■ Problem description:
Please copy exactly the part of the records below that opens with the line containing "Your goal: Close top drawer" and closes with the line containing "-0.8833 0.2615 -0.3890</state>", leaving out any pictures.

Excerpts from a dataset:

=-=-=-=-=

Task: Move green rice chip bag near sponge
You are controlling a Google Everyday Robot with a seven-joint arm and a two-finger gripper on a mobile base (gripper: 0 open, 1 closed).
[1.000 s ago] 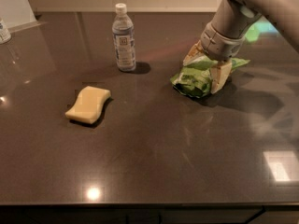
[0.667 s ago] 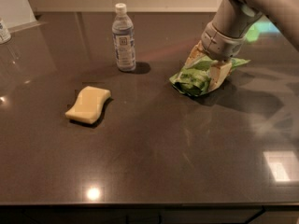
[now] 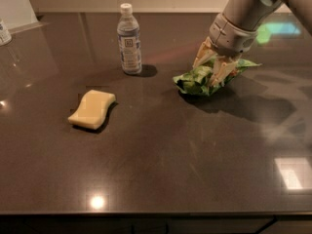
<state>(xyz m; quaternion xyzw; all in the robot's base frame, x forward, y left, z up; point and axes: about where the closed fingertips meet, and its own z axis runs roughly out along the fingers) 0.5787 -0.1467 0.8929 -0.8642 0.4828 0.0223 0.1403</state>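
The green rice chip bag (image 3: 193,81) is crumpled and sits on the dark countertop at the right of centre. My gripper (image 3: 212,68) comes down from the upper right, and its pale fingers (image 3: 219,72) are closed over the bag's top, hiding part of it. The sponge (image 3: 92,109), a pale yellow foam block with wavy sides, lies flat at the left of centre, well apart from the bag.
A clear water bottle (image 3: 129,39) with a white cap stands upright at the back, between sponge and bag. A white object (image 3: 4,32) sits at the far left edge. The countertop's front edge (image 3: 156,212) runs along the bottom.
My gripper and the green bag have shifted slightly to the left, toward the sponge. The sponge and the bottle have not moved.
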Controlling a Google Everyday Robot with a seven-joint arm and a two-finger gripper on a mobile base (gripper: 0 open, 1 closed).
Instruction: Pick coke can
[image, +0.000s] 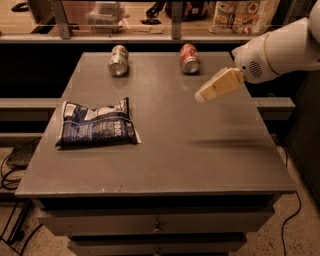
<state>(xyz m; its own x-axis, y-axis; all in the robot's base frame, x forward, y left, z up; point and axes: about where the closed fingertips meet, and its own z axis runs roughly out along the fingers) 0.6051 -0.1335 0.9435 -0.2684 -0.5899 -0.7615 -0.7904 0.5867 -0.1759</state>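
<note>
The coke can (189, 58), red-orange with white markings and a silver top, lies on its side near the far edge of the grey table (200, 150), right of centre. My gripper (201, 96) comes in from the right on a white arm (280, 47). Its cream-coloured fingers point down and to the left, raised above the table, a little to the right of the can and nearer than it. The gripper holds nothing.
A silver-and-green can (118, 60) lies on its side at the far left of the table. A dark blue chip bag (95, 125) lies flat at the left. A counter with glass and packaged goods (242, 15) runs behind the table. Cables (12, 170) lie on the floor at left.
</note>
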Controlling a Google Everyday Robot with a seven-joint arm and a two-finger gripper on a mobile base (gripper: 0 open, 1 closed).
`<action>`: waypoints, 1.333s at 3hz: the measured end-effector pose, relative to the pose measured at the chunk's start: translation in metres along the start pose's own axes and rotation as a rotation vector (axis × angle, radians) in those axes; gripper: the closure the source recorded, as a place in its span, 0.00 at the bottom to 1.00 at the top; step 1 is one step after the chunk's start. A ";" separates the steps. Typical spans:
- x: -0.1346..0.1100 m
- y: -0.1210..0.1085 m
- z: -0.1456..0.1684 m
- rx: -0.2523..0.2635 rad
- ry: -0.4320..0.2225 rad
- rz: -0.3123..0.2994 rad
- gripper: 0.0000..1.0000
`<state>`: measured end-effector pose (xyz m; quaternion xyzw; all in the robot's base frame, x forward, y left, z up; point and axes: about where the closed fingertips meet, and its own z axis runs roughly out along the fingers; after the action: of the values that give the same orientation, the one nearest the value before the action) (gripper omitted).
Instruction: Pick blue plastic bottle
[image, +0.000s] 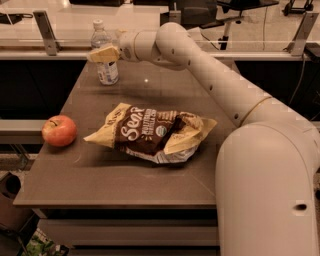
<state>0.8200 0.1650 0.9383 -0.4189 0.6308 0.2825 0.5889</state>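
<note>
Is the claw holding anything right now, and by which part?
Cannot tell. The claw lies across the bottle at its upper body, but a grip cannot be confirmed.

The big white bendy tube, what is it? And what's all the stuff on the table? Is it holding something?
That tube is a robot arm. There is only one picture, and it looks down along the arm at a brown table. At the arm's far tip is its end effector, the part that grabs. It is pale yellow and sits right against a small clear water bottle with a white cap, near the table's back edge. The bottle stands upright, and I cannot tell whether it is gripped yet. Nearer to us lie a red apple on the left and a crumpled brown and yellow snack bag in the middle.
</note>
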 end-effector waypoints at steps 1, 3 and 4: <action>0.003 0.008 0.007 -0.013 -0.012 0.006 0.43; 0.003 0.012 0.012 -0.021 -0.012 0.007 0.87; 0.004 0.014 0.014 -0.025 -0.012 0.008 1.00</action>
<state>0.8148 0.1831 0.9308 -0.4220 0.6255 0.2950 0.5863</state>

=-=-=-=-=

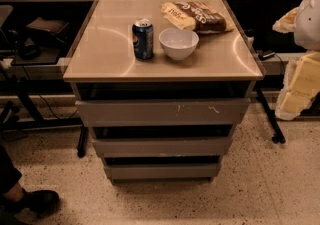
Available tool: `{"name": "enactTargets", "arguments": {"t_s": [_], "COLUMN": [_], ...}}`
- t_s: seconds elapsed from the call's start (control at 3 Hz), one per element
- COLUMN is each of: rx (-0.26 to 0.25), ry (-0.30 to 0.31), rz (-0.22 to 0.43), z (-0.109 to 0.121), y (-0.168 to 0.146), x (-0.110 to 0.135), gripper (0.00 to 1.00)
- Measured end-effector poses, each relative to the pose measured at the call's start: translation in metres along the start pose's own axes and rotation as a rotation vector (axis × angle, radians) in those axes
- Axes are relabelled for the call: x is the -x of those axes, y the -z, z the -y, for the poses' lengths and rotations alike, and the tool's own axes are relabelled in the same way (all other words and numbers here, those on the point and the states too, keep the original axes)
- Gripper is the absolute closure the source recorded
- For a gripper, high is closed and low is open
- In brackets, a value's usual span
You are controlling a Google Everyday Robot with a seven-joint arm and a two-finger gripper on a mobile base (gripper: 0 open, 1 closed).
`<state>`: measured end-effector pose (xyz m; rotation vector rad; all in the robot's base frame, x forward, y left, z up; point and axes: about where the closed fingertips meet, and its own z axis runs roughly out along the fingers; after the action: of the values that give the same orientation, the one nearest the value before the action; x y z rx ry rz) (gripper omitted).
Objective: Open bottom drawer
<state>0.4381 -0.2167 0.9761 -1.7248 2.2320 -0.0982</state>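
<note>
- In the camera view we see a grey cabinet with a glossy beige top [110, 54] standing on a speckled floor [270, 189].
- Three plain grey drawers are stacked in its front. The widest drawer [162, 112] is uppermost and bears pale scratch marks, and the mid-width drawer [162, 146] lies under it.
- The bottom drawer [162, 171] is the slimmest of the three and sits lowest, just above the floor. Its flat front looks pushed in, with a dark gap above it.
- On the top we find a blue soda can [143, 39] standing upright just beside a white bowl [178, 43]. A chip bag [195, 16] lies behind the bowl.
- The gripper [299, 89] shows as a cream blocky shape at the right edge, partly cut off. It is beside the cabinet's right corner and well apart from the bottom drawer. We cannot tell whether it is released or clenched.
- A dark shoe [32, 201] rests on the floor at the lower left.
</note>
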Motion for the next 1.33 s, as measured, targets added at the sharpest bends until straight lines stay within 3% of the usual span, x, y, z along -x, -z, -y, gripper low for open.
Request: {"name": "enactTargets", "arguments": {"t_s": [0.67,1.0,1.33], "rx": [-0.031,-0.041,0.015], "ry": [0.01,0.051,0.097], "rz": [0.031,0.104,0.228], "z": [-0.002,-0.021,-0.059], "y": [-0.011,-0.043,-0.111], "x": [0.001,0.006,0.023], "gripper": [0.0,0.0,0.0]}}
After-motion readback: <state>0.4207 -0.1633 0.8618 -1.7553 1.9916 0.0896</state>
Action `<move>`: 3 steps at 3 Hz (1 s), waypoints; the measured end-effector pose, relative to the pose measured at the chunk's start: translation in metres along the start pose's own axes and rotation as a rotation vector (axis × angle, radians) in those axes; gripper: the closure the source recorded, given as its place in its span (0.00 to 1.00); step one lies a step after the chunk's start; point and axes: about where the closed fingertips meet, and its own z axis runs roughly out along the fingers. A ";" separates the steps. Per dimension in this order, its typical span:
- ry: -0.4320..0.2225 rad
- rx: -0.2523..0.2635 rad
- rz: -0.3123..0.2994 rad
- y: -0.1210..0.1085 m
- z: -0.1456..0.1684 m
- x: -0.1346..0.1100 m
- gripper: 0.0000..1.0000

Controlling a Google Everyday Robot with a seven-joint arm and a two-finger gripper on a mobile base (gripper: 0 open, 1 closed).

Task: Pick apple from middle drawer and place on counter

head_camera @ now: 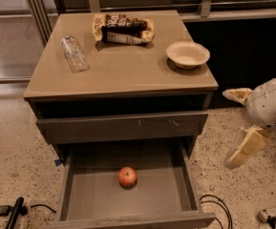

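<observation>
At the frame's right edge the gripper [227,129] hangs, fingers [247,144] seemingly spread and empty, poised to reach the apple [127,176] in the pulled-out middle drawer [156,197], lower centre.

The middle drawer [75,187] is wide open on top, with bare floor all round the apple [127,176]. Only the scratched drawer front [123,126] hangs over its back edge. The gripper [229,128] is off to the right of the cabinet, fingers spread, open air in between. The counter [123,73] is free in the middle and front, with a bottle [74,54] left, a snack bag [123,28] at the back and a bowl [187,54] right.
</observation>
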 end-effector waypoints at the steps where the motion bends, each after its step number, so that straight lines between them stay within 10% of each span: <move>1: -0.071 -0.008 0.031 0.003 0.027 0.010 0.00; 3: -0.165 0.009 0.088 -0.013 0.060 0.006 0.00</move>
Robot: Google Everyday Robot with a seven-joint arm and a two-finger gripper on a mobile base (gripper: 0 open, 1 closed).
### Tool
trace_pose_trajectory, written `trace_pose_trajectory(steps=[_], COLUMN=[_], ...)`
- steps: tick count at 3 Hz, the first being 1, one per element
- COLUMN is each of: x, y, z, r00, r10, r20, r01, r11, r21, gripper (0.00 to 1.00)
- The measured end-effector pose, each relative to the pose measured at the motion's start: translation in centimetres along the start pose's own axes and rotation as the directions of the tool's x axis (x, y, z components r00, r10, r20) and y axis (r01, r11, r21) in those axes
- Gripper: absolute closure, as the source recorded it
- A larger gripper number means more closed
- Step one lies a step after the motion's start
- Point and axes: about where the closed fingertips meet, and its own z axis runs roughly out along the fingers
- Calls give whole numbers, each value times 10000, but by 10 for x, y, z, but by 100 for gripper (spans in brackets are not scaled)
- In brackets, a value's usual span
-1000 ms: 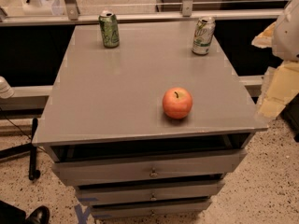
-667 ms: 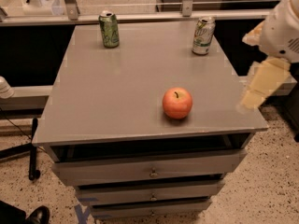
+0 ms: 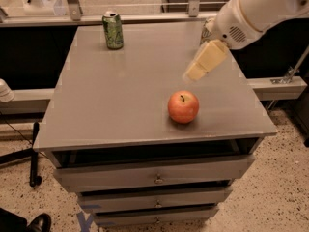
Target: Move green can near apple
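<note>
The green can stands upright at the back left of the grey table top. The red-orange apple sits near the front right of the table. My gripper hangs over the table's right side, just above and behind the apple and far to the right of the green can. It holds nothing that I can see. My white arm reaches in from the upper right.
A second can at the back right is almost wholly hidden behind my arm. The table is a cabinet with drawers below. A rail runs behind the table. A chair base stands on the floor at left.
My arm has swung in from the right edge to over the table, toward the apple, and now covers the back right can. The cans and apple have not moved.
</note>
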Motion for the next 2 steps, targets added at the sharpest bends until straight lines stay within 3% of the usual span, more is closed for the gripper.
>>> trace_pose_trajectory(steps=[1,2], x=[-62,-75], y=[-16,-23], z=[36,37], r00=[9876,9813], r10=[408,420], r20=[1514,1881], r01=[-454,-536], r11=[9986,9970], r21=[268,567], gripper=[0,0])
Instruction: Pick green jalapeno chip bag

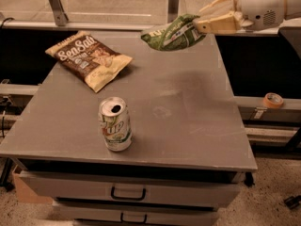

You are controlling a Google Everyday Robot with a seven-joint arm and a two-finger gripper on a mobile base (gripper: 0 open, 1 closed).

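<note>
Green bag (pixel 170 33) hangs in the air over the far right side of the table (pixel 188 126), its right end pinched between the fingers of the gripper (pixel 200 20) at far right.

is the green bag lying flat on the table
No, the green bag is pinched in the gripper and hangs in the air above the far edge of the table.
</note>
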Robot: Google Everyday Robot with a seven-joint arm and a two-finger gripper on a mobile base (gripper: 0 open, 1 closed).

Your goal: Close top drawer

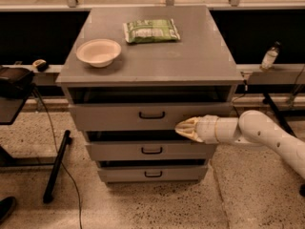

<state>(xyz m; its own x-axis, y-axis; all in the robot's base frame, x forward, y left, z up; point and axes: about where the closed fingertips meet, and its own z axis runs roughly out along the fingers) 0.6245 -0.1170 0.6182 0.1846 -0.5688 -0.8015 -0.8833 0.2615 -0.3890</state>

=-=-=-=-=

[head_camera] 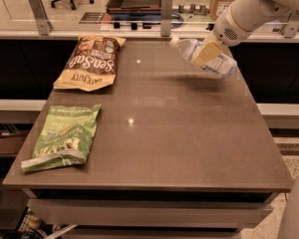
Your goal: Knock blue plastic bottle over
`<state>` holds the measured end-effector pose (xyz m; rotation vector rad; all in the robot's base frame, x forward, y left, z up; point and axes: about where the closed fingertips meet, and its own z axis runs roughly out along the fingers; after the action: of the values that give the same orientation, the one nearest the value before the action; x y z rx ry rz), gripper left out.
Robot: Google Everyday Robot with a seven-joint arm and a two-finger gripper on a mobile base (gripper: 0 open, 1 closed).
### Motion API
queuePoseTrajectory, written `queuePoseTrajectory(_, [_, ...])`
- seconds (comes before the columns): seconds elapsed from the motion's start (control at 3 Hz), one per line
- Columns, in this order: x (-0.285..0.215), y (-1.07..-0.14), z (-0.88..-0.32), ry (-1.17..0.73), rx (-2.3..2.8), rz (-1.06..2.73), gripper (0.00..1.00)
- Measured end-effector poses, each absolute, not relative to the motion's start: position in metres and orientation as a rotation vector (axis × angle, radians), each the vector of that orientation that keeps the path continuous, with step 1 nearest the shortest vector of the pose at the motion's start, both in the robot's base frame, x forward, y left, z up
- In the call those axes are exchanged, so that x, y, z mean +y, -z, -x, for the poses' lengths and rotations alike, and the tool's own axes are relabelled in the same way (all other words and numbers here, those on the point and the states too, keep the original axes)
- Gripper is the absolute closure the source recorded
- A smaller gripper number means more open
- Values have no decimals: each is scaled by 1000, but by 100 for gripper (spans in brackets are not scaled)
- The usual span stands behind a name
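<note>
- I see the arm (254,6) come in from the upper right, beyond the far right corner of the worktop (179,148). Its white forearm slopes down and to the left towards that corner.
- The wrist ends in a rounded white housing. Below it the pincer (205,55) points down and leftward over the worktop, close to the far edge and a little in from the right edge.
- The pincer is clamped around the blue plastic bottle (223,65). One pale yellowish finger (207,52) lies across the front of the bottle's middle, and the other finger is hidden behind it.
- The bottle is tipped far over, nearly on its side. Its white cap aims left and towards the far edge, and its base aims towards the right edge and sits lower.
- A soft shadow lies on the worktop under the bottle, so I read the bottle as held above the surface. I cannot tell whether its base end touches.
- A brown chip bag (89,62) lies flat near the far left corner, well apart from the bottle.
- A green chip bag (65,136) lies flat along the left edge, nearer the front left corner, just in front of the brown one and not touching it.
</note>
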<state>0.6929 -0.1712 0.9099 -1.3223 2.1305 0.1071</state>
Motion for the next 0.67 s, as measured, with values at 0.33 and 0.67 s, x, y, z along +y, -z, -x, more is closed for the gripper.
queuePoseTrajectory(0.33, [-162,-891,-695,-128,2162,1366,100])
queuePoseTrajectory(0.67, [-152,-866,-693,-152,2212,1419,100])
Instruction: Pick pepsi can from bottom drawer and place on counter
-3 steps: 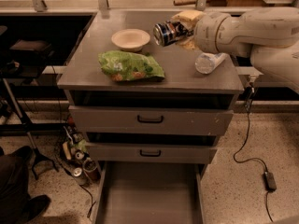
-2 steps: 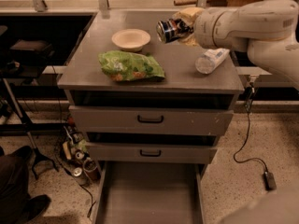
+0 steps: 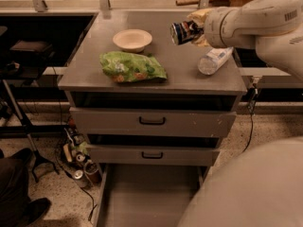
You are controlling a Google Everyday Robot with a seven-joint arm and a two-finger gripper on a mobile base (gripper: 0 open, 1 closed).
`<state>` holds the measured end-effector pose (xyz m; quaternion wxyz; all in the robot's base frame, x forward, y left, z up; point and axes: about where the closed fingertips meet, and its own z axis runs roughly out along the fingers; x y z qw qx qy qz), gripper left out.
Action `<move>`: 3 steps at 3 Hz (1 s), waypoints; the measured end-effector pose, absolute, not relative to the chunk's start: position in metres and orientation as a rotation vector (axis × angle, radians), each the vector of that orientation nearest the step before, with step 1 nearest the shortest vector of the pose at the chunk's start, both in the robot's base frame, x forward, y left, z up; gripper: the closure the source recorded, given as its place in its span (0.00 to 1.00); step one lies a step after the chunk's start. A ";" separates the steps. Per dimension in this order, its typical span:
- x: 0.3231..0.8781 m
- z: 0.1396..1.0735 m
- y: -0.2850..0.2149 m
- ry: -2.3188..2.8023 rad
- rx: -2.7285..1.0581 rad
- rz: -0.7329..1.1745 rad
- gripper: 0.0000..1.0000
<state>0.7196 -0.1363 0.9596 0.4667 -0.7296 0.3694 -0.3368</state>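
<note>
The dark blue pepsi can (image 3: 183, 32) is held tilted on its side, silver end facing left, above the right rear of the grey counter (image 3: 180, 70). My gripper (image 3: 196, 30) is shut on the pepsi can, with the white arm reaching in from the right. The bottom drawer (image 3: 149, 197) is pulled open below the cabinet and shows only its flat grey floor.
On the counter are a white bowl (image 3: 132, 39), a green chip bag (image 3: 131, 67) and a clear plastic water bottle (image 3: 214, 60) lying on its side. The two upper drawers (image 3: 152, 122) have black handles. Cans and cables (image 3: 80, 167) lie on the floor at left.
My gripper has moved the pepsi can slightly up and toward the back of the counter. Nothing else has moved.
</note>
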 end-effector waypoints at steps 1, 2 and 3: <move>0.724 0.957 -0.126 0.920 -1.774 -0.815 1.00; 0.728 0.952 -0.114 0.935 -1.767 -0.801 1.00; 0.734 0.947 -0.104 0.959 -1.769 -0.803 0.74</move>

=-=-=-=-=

■ Response to this exercise:
Your goal: Close top drawer


<state>(xyz m; its own x-axis, y-axis; all in the robot's base frame, x forward, y left, z up; point and axes: about where the closed fingertips meet, and its own z axis runs roughly out along the fingers) 0.6245 -0.1170 0.6182 0.1846 -0.5688 -0.8015 -0.8833 0.2615 -0.3890</state>

What the exercise required is now complete.